J’avoue, j’ai adoré cette première partie – vraiment très bien écrite et passionnante. Les deux jeunes gens sont enfermés dans leur monde, virtuel ou académique et trouvent enfin quelqu’un à qui s’ouvrir, parler. L’auteure sait bien reproduire ces sentiments d’isolement et j’ai été totalement embarquée dans l’histoire. Je ne pensais pas, à mon grand âge, être aussi touchée par des histoires d’ados.  Aparté : je n’aime pas les histoires d’ado en général (le Caribou le sait).
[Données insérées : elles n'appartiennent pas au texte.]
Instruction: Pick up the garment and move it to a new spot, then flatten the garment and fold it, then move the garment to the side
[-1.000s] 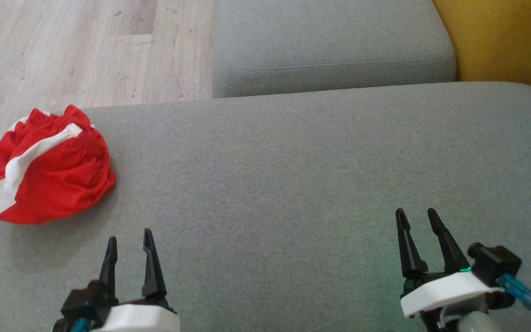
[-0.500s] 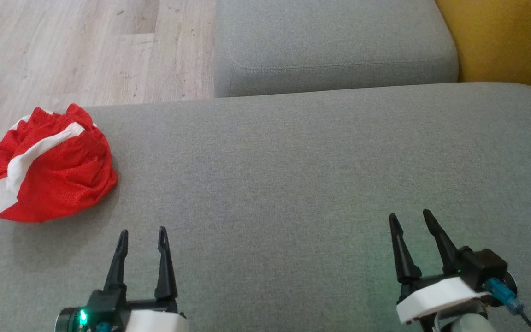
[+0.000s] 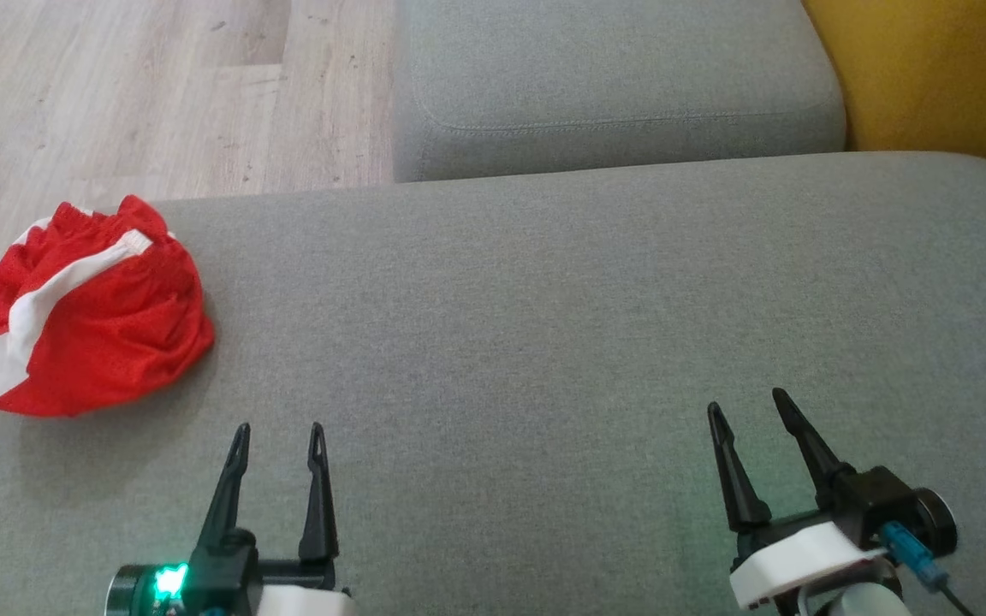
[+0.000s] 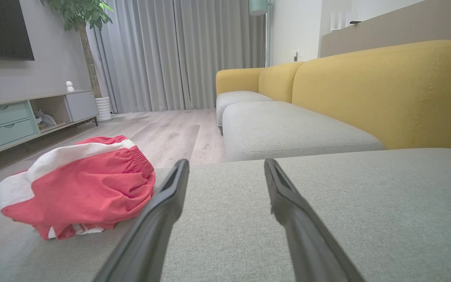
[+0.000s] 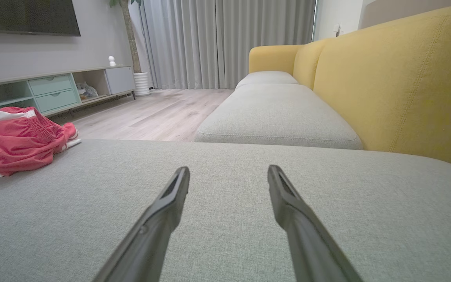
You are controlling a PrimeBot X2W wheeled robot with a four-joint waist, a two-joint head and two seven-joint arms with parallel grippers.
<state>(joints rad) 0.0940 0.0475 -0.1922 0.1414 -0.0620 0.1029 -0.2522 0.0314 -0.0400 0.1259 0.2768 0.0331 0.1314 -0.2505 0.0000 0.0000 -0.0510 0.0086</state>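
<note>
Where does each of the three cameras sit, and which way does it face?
Head view: on the robot's head, looking forward and down at the grey fabric cushion with the crumpled red-and-white garment at its left edge; open left gripper and right gripper at the bottom.
Left wrist view: low over the cushion, looking along its own dark fingers; garment left of them.
Right wrist view: likewise low, along its own fingers; garment far left.
Both wrist views share the yellow sofa back.
</note>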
Il y a quelques exceptions à mon sentiment général (Salinger, Kiston ou Hegland) et là j’étais ravie de voir que l’on pouvait reproduire aussi bien cette période charnière de la vie, où l’on quitte l’enfance pour l’âge adulte.

Mais j’ai parlé trop vite, car la seconde partie m’a nettement moins enchanté. Je ne rentrerai pas dans les détails, mais les deux amis se disputent et tous deux sombrent. Une sorte de drama s’installe et soudainement la jeune femme intelligente se transforme en gamine stupide. Ils n’ont plus dix-huit ans mais treize ans. Son interview à Cambridge est si ridicule (elle doit parler de son livre préféré, L’attrape-coeurs – évidemment, j’étais donc très intéressée) et elle s’exprime moins bien qu’une enfant de huit ans. Et puis surtout, la découverte d’un personnage mystère est si ridicule ! Elle, si intelligente, met des mois à découvrir ce que j’avais deviné dès les premières pages du livre, avec des indices plus gros qu’un éléphant dans une pièce.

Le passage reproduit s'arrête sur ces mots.